> **EXERCISE DESCRIPTION**
Copy every line of the entries that includes the word "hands".

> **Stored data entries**
━━━━
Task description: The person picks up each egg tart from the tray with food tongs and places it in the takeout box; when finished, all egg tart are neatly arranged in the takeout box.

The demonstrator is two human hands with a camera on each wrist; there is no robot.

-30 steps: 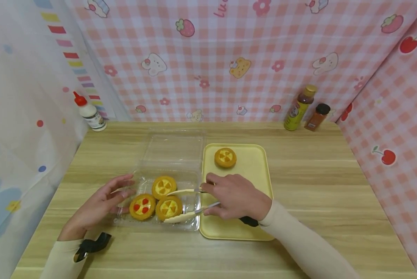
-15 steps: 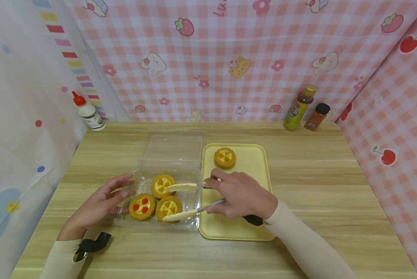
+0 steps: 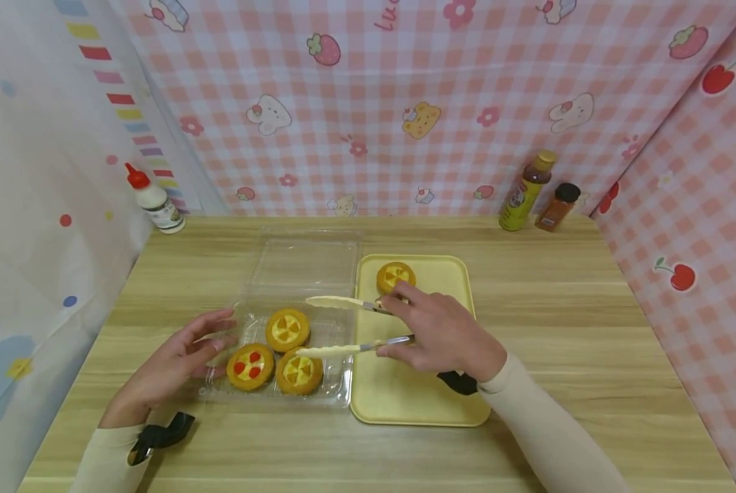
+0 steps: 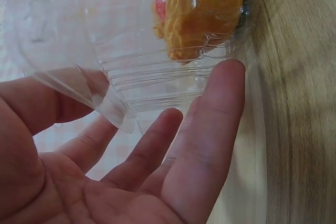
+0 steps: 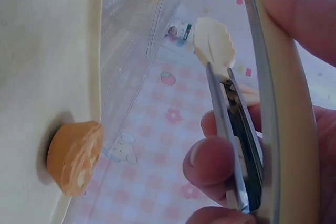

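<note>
My right hand (image 3: 444,335) grips a pair of tongs (image 3: 337,350) with cream-coloured tips. The tong arms are spread wide with nothing between them, over the clear plastic container (image 3: 333,322). Three egg tarts sit inside it: a tart with red pieces (image 3: 250,368) at the left, a yellow-topped tart (image 3: 287,330) behind and another yellow-topped tart (image 3: 300,374) at the right front. Relaxed fingers of my left hand (image 3: 167,366) lie along the container's left side, fingertips right at its ribbed wall in the left wrist view. A fourth tart (image 3: 395,274) lies on the yellow tray (image 3: 417,404), partly behind my right hand.
The container's lid (image 3: 309,263) lies folded back behind it. A white bottle with a red cap (image 3: 158,205) stands at the back left corner. At the back right are a yellow-labelled bottle (image 3: 522,198) and a spice jar (image 3: 559,205). Patterned cloth walls (image 3: 368,164) enclose the table.
My right hand has drawn the tongs up and back to the right, away from the two yellow-topped tarts, and the arms have spread wider. The left hand and the tarts have stayed in place.
</note>
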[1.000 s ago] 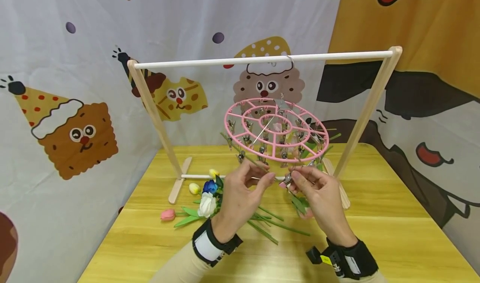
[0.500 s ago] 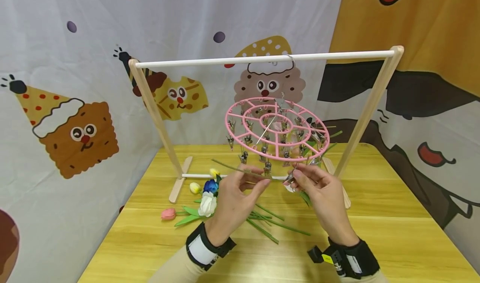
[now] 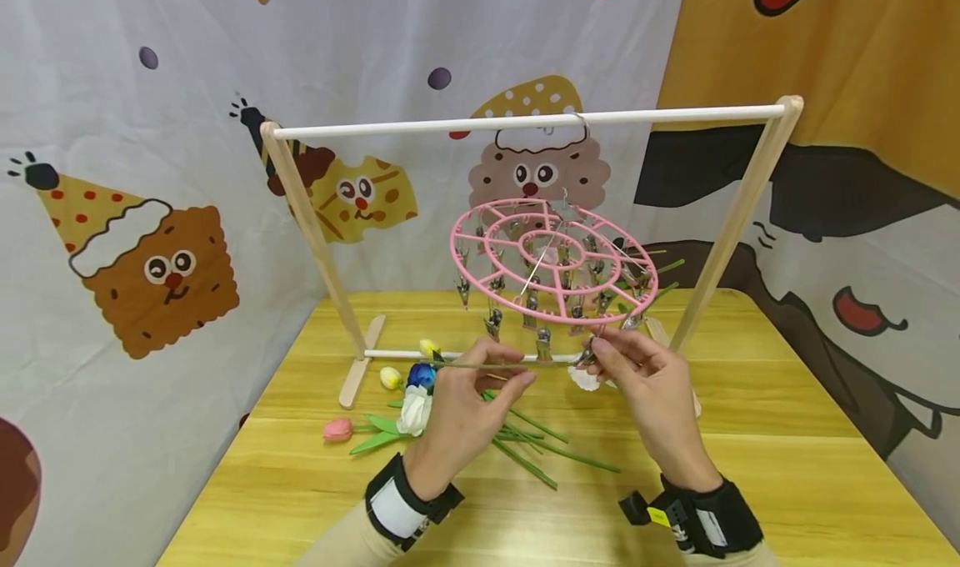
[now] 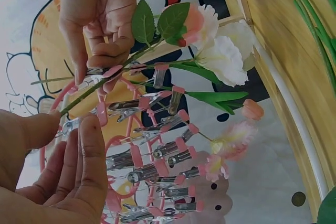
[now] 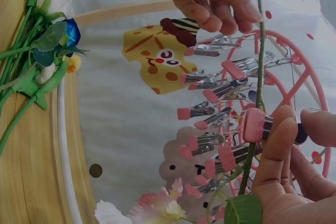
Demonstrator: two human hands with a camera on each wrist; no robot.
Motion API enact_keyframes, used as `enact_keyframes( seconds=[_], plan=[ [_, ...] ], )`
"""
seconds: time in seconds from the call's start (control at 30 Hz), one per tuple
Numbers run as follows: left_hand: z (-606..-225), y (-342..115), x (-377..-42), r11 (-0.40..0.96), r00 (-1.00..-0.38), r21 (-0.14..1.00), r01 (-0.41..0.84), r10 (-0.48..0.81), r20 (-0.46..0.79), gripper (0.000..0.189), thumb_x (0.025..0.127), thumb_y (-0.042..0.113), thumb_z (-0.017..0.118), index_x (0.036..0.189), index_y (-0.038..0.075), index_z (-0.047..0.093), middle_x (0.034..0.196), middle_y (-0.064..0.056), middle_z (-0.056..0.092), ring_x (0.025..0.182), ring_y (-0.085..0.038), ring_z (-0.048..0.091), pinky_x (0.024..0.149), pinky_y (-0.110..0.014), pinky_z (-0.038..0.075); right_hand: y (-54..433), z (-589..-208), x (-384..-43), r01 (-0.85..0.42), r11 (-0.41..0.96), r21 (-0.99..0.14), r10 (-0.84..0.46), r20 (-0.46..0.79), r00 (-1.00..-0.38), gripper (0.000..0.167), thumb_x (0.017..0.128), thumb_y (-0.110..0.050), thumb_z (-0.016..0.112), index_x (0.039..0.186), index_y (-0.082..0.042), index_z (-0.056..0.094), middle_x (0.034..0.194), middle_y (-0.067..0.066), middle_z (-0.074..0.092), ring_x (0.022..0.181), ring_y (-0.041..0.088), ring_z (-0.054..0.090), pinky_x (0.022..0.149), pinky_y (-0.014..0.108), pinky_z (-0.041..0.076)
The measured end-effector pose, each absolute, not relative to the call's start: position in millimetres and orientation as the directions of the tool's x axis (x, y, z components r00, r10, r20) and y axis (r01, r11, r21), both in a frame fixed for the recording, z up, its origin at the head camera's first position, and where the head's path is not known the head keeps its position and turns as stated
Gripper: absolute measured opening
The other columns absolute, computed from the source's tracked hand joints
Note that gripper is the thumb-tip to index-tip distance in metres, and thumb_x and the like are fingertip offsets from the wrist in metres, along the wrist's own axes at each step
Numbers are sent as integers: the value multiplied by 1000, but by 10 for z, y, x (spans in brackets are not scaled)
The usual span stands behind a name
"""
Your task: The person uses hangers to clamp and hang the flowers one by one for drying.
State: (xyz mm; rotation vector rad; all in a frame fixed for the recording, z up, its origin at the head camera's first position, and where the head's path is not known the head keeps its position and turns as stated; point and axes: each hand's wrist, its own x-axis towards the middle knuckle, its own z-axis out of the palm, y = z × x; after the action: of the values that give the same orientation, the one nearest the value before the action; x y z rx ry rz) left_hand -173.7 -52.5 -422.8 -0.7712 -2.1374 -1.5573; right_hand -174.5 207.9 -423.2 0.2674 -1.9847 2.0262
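Observation:
My right hand (image 3: 652,392) pinches the handles of a metal clip (image 5: 255,125) with pink-coated tips, which hangs from a round pink drying hanger (image 3: 551,315). Those tips overlap the green stem (image 5: 261,61) of an artificial flower. Its white bloom (image 4: 223,59) and leaves (image 4: 176,22) lie beyond the right hand in the left wrist view. My left hand (image 3: 461,408) is at the stem's other end, thumb and fingers apart, a fingertip right at the stem. More clips (image 4: 144,174) dangle around, and some bear pink flowers (image 4: 233,140).
The hanger hooks over the white rod (image 3: 412,123) of a wooden stand (image 3: 307,217). Loose artificial flowers, including a white rose (image 3: 414,410), a blue rose (image 3: 422,374) and a pink tulip (image 3: 337,430), lie on the wooden table (image 3: 300,500), stems pointing right.
The stem has swung from a slant to nearly level. My left hand has shifted slightly left and down, its grip loosening. The right hand stays at the clip, and the hanger has turned slightly.

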Motion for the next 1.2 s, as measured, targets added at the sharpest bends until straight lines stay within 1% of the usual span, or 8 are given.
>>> enact_keyframes(
  seconds=[0.1,0.23,0.37,0.47,0.6,0.83,1.03,1.2],
  plan=[
    [-4242,-520,-1745,200,-756,729,654,204,622,19,109,16,86,126,11,79,119,-7,85,105,-21,87,85,-31,74,2086,-4228,-1745,-333,-4,-943,79,331,-940,34,116,-15,76,142,6,74,113,-5,89,92,8,85,85,25,72],
    [-4228,-502,-1774,162,-682,663,731,205,702,9,112,11,80,120,7,80,108,-9,85,94,-20,88,80,-32,75,2084,-4209,-1730,-316,15,-949,93,316,-944,35,116,-15,75,142,8,74,111,-5,89,91,7,85,84,24,71],
    [-4189,-480,-1788,162,-644,624,765,195,740,5,113,8,77,116,8,81,103,-9,85,88,-18,86,78,-30,74,2061,-4187,-1714,-283,49,-958,122,286,-950,30,116,-12,75,137,9,75,107,-8,88,85,7,82,77,24,70],
    [-4148,-463,-1782,164,-648,627,761,192,737,5,113,8,77,116,7,81,102,-11,86,88,-19,86,78,-29,73,2042,-4179,-1711,-275,69,-959,139,283,-949,26,115,-8,75,134,10,76,104,-8,87,79,8,79,71,24,69],
    [-4091,-441,-1781,172,-646,622,763,198,737,4,114,7,75,115,5,79,101,-13,86,87,-21,87,79,-29,74,2030,-4177,-1713,-287,62,-956,147,293,-945,23,114,-2,73,132,12,75,100,-6,87,75,10,79,70,24,68],
    [-4029,-407,-1779,211,-669,635,743,236,705,5,115,7,74,113,5,77,102,-11,86,89,-20,86,82,-26,73,2006,-4144,-1692,-291,129,-948,139,308,-941,21,116,-5,72,128,11,77,99,-11,86,76,8,79,69,23,68],
    [-4020,-376,-1780,229,-670,629,743,247,701,7,115,10,74,114,5,78,101,-10,86,88,-19,86,80,-25,72,1974,-4136,-1686,-285,113,-952,123,298,-947,19,116,-4,71,127,10,77,98,-8,87,75,9,79,69,24,69],
    [-4020,-361,-1787,232,-668,627,744,245,702,5,114,9,75,114,5,78,100,-10,86,87,-19,86,79,-25,72,1973,-4146,-1679,-267,92,-959,115,277,-954,23,117,-7,71,130,11,76,99,-7,87,76,9,78,68,24,68]
  ],
)
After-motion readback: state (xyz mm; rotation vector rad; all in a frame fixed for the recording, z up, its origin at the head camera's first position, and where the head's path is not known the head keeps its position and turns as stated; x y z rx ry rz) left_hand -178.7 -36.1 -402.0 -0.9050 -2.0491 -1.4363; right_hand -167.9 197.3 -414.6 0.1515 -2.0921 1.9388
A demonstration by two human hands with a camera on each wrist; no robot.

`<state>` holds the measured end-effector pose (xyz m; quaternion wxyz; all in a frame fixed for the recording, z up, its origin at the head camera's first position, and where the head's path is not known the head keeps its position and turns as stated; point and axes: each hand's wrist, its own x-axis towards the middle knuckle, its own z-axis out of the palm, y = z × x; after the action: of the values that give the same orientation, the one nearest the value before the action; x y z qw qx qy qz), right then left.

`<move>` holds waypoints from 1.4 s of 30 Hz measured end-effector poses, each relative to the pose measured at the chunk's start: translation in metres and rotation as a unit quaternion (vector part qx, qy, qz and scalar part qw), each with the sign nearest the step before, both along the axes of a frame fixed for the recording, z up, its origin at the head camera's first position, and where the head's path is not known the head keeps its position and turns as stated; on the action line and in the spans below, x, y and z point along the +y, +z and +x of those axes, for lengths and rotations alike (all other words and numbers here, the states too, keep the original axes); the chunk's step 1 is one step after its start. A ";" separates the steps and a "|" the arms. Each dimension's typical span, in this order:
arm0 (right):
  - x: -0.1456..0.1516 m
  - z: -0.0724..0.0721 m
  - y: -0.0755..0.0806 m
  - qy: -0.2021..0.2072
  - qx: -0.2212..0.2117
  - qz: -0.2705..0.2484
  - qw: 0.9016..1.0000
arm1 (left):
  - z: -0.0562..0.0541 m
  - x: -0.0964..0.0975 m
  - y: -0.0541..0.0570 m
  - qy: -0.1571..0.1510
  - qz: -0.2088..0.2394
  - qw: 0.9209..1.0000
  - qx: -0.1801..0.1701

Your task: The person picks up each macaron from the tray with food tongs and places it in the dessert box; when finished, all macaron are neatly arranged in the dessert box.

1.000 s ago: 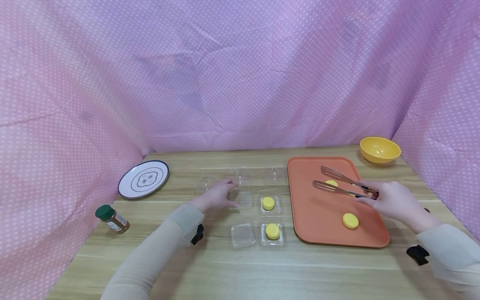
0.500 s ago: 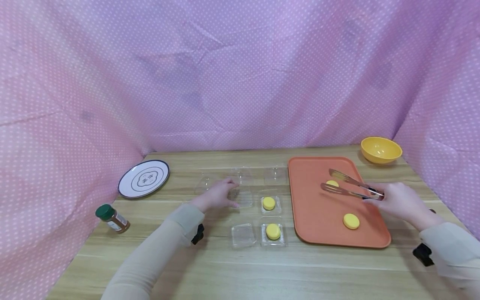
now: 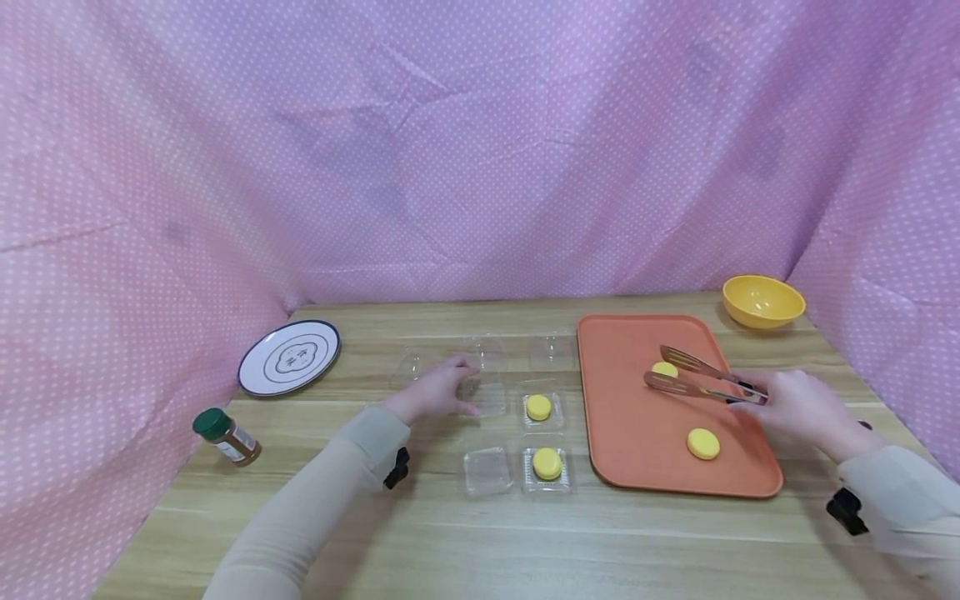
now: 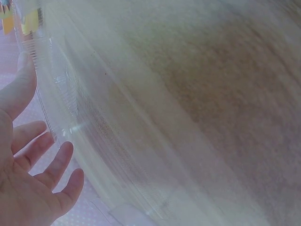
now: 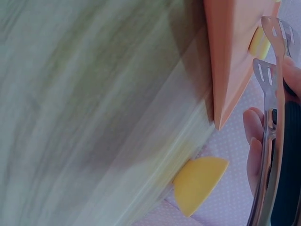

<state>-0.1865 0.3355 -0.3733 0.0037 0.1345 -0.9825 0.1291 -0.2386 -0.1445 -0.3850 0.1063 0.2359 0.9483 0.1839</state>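
Observation:
My right hand (image 3: 798, 410) grips metal tongs (image 3: 693, 388) with slotted ends. Their two ends are spread, one on either side of a yellow macaron (image 3: 665, 369) on the orange tray (image 3: 630, 450). A second macaron (image 3: 703, 444) lies nearer on that tray. In the right wrist view the tongs (image 5: 275, 94) point up toward the tray. My left hand (image 3: 438, 390) is beside a clear plastic box (image 3: 491, 399), thumb and fingers loosely spread at its edge. In the left wrist view the fingertips of this hand (image 4: 35, 160) overlap the clear plastic's edge.
Two clear boxes hold macarons (image 3: 538, 407) (image 3: 547, 463) left of the tray. More clear plastic containers (image 3: 487, 472) (image 3: 551, 350) stand around them. A yellow bowl (image 3: 762, 302) is back right. At left are a white plate (image 3: 288, 358) and a green-capped spice jar (image 3: 227, 436).
The right hand and tongs have shifted right and slightly down, bringing the tong ends to either side of the far macaron. My left hand has stayed in place.

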 end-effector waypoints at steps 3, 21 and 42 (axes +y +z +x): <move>0.001 0.000 -0.002 -0.002 -0.005 0.000 1.000 | 0.000 0.000 0.000 -0.001 0.000 1.000 0.004; 0.003 0.002 -0.002 -0.003 0.011 -0.007 1.000 | 0.001 0.000 0.001 0.004 0.002 1.000 -0.004; -0.005 0.004 0.003 -0.006 0.046 0.010 0.999 | 0.002 0.000 0.001 0.007 0.005 1.000 -0.006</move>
<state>-0.1822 0.3302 -0.3702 0.0480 0.1349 -0.9833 0.1125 -0.2365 -0.1447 -0.3838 0.1100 0.2285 0.9483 0.1907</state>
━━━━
> **OUTPUT OF THE TASK**
The demonstrator is two human hands with a camera on each wrist; there is no robot.
Demonstrator: two human hands with a camera on each wrist; no robot.
A demonstration by two human hands with a camera on each wrist; no robot.

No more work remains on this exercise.